- **Your goal**
Scan the data below and copy each line where "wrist" occurs.
══════════
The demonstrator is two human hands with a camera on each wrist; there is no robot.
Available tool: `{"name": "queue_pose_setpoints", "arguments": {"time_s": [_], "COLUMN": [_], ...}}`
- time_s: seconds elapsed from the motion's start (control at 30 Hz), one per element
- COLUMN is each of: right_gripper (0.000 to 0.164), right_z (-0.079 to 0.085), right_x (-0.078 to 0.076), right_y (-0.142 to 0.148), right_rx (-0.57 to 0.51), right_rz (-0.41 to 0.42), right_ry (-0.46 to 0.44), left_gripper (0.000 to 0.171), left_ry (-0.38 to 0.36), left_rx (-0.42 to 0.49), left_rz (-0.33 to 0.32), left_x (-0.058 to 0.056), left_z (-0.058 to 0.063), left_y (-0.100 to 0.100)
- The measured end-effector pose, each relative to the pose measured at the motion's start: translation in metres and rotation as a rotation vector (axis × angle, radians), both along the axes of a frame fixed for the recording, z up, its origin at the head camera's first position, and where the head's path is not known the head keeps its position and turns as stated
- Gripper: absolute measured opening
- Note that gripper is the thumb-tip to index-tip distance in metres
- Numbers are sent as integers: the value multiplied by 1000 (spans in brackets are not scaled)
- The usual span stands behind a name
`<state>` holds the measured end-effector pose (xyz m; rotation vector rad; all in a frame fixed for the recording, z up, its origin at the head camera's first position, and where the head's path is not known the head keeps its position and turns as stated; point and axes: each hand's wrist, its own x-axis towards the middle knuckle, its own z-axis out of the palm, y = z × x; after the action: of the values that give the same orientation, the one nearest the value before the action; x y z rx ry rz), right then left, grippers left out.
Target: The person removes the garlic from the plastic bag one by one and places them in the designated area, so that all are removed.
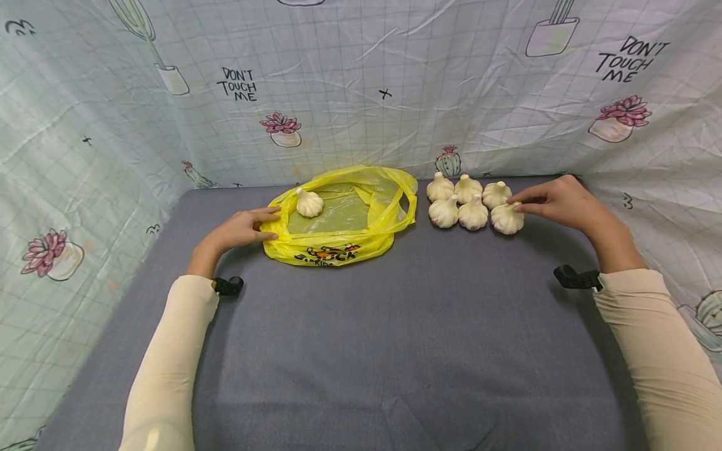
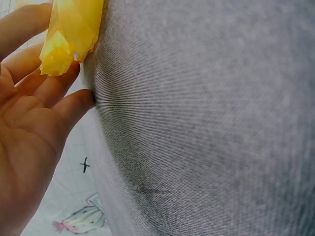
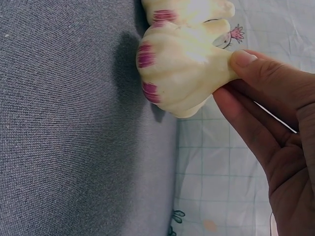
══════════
- **Exercise answer**
The demonstrator is two human hands with a camera on each wrist; there is no robot.
`<state>` holds the measured end-effector pose (xyz m; rotation vector rad; all in a frame fixed for the recording, z up, its origin at the head camera's first position, and where the head's path is not known the head keeps its position and turns as stated; point and axes: each hand's wrist, its own x-axis towards the middle knuckle, its own z-axis out of the palm, y = z × x; after the action: of the values that give the same orientation, the one nearest the value before the action; x y z rx ry rz), right then left, grippers left out.

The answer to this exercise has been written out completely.